(PROMPT):
Transcribe word for word the section of the records below that opens with the line containing "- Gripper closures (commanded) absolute" and closes with the line containing "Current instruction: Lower"; drop every picture.

[Records from a data collection]
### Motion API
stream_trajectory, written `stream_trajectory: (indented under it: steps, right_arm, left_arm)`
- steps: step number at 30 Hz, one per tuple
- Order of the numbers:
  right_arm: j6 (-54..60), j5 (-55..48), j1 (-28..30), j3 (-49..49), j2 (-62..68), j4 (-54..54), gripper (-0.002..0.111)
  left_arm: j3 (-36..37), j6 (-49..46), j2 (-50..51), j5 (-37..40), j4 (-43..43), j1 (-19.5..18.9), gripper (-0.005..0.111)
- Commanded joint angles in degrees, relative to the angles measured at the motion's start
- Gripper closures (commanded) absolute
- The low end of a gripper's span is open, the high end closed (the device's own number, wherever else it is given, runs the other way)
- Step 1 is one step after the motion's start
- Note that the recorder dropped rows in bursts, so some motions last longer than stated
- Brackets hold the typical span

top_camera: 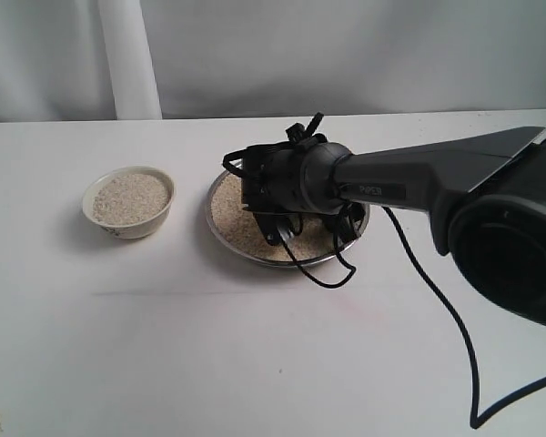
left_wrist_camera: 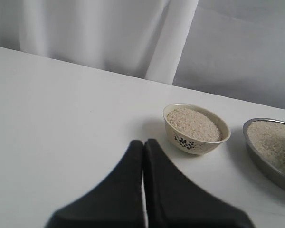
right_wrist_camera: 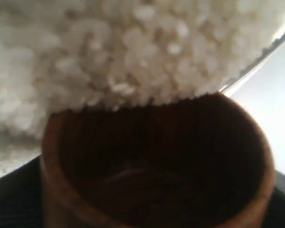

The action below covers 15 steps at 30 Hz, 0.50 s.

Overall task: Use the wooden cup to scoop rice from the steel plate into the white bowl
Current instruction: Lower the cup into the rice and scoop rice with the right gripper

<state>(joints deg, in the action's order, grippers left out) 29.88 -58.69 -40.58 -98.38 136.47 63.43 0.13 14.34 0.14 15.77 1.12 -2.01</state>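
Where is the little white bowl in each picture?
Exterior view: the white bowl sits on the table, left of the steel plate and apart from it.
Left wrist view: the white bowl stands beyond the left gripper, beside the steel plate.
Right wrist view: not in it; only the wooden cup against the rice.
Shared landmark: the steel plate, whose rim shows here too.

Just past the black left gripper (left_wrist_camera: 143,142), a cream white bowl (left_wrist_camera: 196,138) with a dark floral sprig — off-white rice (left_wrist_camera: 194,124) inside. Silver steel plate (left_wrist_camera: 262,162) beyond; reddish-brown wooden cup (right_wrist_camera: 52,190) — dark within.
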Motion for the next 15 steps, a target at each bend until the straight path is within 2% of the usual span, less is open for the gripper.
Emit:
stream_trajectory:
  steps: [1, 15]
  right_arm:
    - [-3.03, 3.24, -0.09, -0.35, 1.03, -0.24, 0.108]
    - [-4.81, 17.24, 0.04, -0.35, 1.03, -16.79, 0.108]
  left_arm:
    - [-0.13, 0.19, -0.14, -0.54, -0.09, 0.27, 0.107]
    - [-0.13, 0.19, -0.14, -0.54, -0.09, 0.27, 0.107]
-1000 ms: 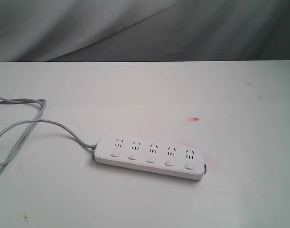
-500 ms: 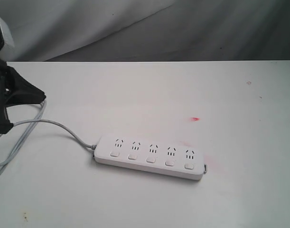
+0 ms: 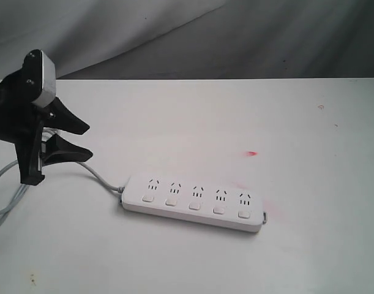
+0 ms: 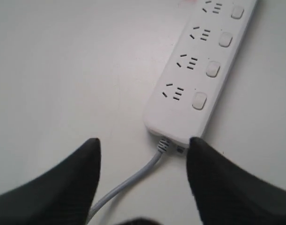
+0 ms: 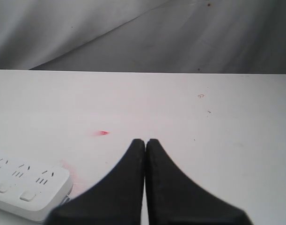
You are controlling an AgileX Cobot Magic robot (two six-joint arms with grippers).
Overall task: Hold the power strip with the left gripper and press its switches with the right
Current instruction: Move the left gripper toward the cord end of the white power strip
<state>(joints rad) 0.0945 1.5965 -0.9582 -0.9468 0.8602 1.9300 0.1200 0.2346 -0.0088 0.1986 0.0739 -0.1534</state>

(ANSWER BELOW):
- Gripper closures (commanded) absolute
- The low end of a gripper's span is open, the high end closed (the device's own number, wherever else it is given, runs the other way)
- Step 1 is one step after the motion's start
- Note that the recorder dropped rows in bursts, so some motions last longer than stated
- Brackets hold the typical span

top_camera: 
left_wrist_camera: 
right_wrist_camera: 

The action below covers 15 steps at 30 Hz, 0.50 s.

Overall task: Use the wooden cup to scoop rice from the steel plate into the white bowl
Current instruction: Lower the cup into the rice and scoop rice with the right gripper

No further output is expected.